Il Comune ha perso il primo round in tribunale e ha appena approvato il ricorso in appello. La vicenda è delicata e risale agli anni del Covid. Alle ore 19 e 29 del 27 febbraio 2021 (è un sabato) un uomo in fin di vita ricoverato all'ospedale Fatebenefratelli invia una mail al Protocollo del Comune di Milano con la «richiesta di matrimonio d'urgenza», una procedura prevista dall'articolo 101 del Codice civile «nel caso di imminente pericolo di vita di uno degli sposi». Nella mail sono allegate la certificazione medica, le carte d'identità della coppia. Con il weekend di mezzo, il Protocollo nella prima giornata lavorativa utile, lunedì primo marzo 2021, smista la corrispondenza e inviato la comunicazione all'Area Servizi al Cittadino, dove il Direttore dell'Area, nella stessa mattinata, risponde all'indirizzo di posta, fornendo tutte le indicazioni necessarie alla celebrazione, mettendo in copia i funzionari comunali competenti e in calce i propri riferimenti, anche telefonici.
Il Comune non ha mai ricevuto chiamate nei giorni successivi. In compenso, il 7 maggio del 2021 è arrivata una lettera dei legali della sposa mancata che «lamentava di aver subito un danno a causa della mancata celebrazione del matrimonio d'urgenza» dovuta all'«omesso riscontro da parte dell'amministrazione». Il Comune ha ricostruito e confermato l'invio, i legali hanno precisato che la risposta del primo marzo «non risultava visualizzata perché non inviata in formato pec». C'è stata una procedura di mediazione tra le parti, con esito negativo, quindi è scattata la richiesta di 229.423 euro per il danno patrimoniale e di quello non patrimoniale. La sentenza notificata lo scorso 2 ottobre al Comune ha accolto per ora la richiesta di risarcimento non patrimoniale, quantificata in 15mila euro.

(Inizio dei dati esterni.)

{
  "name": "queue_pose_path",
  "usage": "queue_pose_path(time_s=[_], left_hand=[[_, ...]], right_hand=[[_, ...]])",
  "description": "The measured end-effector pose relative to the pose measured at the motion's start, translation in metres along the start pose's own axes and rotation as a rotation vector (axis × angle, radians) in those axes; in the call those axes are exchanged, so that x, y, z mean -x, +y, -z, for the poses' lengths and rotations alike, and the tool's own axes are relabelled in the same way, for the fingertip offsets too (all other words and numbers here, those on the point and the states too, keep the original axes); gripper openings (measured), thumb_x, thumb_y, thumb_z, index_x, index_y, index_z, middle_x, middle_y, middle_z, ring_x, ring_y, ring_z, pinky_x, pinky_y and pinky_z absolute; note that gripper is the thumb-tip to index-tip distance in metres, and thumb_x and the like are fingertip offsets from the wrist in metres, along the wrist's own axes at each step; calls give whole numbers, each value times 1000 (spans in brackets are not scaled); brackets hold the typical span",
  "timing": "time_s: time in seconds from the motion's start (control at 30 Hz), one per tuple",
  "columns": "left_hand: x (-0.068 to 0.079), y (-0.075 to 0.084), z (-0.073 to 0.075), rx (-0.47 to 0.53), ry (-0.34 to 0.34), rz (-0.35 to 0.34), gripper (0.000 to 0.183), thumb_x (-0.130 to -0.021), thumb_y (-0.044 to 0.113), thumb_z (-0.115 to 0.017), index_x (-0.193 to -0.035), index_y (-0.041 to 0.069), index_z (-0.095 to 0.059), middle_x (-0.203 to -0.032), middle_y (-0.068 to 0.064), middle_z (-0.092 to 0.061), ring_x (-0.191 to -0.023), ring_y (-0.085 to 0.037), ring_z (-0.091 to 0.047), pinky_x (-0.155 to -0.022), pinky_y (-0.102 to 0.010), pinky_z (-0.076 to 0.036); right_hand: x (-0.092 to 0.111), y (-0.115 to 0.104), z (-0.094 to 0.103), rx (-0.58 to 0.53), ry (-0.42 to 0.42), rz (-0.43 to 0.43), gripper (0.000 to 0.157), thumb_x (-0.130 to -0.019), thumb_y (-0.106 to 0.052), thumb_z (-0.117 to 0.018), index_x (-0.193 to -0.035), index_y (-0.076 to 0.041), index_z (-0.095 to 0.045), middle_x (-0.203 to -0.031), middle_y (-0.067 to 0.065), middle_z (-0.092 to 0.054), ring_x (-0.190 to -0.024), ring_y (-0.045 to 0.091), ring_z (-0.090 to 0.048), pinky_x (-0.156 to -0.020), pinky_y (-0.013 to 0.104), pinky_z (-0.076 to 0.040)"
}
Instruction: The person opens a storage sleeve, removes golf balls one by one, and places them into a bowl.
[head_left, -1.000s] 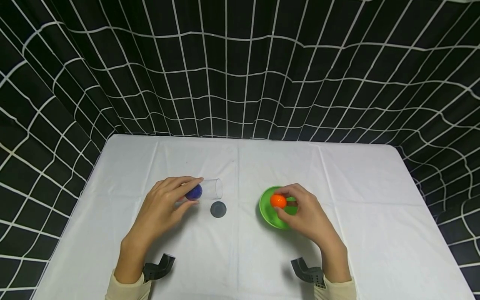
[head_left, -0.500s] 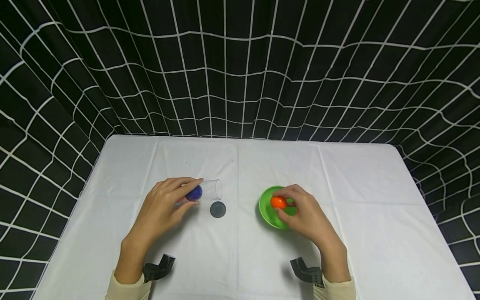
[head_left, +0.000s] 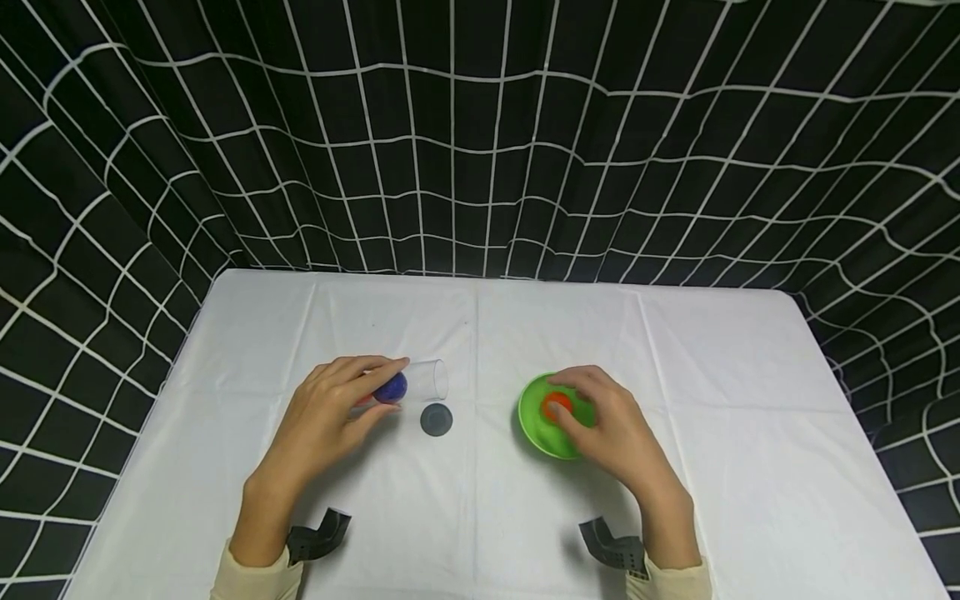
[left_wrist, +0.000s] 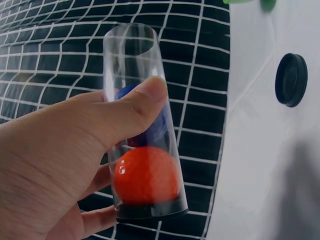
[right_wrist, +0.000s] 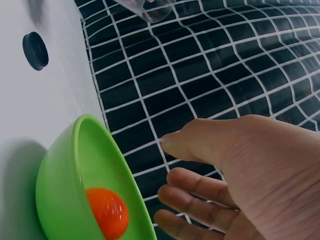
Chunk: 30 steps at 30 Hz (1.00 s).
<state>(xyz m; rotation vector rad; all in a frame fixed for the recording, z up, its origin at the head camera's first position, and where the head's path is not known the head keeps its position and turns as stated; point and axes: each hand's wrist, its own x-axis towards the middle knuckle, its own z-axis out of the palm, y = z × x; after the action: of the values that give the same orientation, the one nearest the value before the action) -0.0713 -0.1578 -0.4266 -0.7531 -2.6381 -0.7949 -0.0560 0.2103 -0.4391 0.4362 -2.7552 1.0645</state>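
Note:
My left hand (head_left: 330, 408) grips a clear plastic tube (left_wrist: 131, 60), fingers and thumb curled round it. Inside, an orange ball (left_wrist: 147, 175) sits at the tube's dark base, with a blue ball (head_left: 392, 387) above it, partly behind my thumb in the left wrist view. The tube's mouth is uncovered. Over on the right, my right hand (head_left: 611, 421) hovers above a green bowl (right_wrist: 60, 185), its fingers parted and holding nothing. A second orange ball (right_wrist: 107, 212) lies inside that bowl, apart from the fingers in the right wrist view.
A round dark cap (head_left: 437, 420) lies on the white-covered table (head_left: 480, 517) between the tube and the bowl. Black curtain with white netting (head_left: 480, 167) encloses the back and sides. Both wrists carry black camera mounts (head_left: 318, 537).
My right hand has let go of the orange ball, which has dropped into the green bowl; its fingers have spread. The left hand and tube have stayed nearly still.

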Motion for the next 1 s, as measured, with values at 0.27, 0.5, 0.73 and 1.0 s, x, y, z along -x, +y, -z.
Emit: queue_pose_path(time_s=[0.27, 0.5, 0.73, 1.0], left_hand=[[0, 3, -2, 8, 8, -17, 56, -88, 28, -87, -141, 25, -70, -130, -5, -74, -121, -28, -69, -101, -51, -54], [-1, 5, -4, -4, 21, -53, 56, -87, 29, -88, -140, 26, -71, -128, -2, -74, -120, -26, -69, -100, -49, -53], [-2, 7, -9, -16, 23, -101, 55, -85, 29, -88, -138, 27, -72, -126, 1, -74, -119, -23, -69, -102, -50, -51], [-5, 10, -12, -17, 47, -119, 54, -85, 28, -89, -137, 28, -73, -125, 1, -74, -117, -23, -68, -99, -48, -49]], right_hand=[[-2, -6, -5, -128, 81, 41, 32, -92, -2, -78, -124, -7, -74, -123, 6, -73, -107, 28, -76, -94, 40, -64], [-3, -18, -18, -256, 103, 54, 36, -92, 1, -78, -125, -11, -74, -122, 2, -72, -108, 27, -75, -88, 36, -66], [-5, -31, -36, -362, 92, 119, 36, -91, 4, -78, -125, -8, -73, -120, 5, -72, -108, 11, -72, -89, 31, -66], [-9, -42, -45, -455, 87, 163, 35, -92, 5, -77, -126, -5, -73, -122, 12, -71, -111, 10, -70, -88, 30, -65]])
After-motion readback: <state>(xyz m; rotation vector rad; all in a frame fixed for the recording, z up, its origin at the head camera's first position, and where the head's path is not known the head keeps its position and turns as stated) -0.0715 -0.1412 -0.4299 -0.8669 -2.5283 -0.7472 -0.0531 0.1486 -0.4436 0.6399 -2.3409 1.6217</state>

Il 29 gennaio è fissata l'udienza per determinare se c'è stato e a quanto ammonta il danno dalla perdita della pensione di reversibilità. Il Comune, come si legge nella delibera approvata due giorni fa dalla giunta Sala, nega che ci sia stato uno «stallo comunicativo», semmai sarebbe «da addebitare alla ricorrente». E ricorre in appello.